→ Try it: Print the data that follows, exactly and completely.

--- Data below Enclosed Below ---

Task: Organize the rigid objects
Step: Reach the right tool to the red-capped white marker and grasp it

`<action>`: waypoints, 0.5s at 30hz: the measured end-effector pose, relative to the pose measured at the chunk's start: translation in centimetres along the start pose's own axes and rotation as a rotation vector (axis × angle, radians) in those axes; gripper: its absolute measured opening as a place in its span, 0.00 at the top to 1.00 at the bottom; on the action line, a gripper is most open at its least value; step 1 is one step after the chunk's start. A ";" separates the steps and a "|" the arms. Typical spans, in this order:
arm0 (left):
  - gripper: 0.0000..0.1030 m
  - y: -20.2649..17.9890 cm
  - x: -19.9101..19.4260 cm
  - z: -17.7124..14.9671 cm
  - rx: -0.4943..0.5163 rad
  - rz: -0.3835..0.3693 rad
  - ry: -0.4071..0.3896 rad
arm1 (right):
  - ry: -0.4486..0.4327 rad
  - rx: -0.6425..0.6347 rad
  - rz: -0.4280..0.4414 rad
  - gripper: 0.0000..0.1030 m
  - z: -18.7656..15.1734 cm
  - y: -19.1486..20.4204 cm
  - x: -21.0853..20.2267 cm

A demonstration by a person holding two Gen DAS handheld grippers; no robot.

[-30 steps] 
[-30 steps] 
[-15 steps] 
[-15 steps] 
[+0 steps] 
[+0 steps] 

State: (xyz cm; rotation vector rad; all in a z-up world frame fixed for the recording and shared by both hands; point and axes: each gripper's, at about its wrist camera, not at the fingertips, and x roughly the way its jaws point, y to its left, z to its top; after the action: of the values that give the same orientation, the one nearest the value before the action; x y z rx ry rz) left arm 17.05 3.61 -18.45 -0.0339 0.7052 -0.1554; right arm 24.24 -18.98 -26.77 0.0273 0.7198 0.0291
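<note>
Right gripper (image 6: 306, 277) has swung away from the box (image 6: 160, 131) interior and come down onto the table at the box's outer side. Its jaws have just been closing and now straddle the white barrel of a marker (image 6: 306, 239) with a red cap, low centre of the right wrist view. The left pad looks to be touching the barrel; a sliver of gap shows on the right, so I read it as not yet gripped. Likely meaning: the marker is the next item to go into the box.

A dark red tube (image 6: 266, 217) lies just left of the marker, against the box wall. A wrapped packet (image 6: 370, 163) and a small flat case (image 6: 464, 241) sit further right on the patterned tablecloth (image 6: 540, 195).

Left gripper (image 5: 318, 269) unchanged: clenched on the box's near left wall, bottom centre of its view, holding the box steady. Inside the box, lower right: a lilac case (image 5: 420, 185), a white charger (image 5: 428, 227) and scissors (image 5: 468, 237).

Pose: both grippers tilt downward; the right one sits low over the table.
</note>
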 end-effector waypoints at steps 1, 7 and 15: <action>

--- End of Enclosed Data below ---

→ Written answer:
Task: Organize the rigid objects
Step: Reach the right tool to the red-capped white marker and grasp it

`<action>`: waypoints, 0.5s at 30hz: the measured end-effector pose, relative to the pose measured at the chunk's start: translation in centimetres along the start pose's own axes and rotation as a rotation vector (axis × angle, radians) in those axes; gripper: its absolute measured opening as a place in its span, 0.00 at the top to 1.00 at the bottom; on the action line, a gripper is most open at its least value; step 1 is one step after the chunk's start. A ";" separates the steps and a "|" the arms. Typical spans, in this order:
arm0 (left):
  - gripper: 0.0000..0.1030 m
  - y: -20.2649..17.9890 cm
  - x: -19.9101..19.4260 cm
  - z: -17.7124..14.9671 cm
  - rx: -0.4943..0.5163 rad
  - rz: -0.3835..0.3693 rad
  - ry: -0.4071..0.3896 rad
arm1 (right):
  - ry: -0.4486..0.4327 rad
  - rx: -0.6425..0.6347 rad
  - rz: -0.4280..0.4414 rad
  - gripper: 0.0000..0.1030 m
  - z: -18.7656..15.1734 cm
  - y: -19.1486..20.4204 cm
  - x: -21.0853..20.2267 cm

A demonstration by a person holding two Gen DAS handheld grippers; no robot.

[-30 steps] 
[-30 steps] 
[-15 steps] 
[-15 steps] 
[+0 steps] 
[+0 steps] 

State: (xyz cm; rotation vector rad; all in a z-up world frame fixed for the recording and shared by both hands; point and axes: each gripper's, at about its wrist camera, not at the fingertips, and x roughly the way its jaws point, y to its left, z to its top; after the action: of the values that give the same orientation, the one nearest the value before the action; x y z rx ry rz) left arm 17.05 3.61 -18.45 -0.0339 0.7052 -0.1554; right arm 24.24 -18.98 -26.77 0.0273 0.7198 0.0291
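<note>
Right gripper (image 6: 306, 277) has swung away from the box (image 6: 160, 131) interior and come down onto the table at the box's outer side. Its jaws have just been closing and now straddle the white barrel of a marker (image 6: 306, 239) with a red cap, low centre of the right wrist view. The left pad looks to be touching the barrel; a sliver of gap shows on the right, so I read it as not yet gripped. Likely meaning: the marker is the next item to go into the box.

A dark red tube (image 6: 266, 217) lies just left of the marker, against the box wall. A wrapped packet (image 6: 370, 163) and a small flat case (image 6: 464, 241) sit further right on the patterned tablecloth (image 6: 540, 195).

Left gripper (image 5: 318, 269) unchanged: clenched on the box's near left wall, bottom centre of its view, holding the box steady. Inside the box, lower right: a lilac case (image 5: 420, 185), a white charger (image 5: 428, 227) and scissors (image 5: 468, 237).

Pose: both grippers tilt downward; the right one sits low over the table.
</note>
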 end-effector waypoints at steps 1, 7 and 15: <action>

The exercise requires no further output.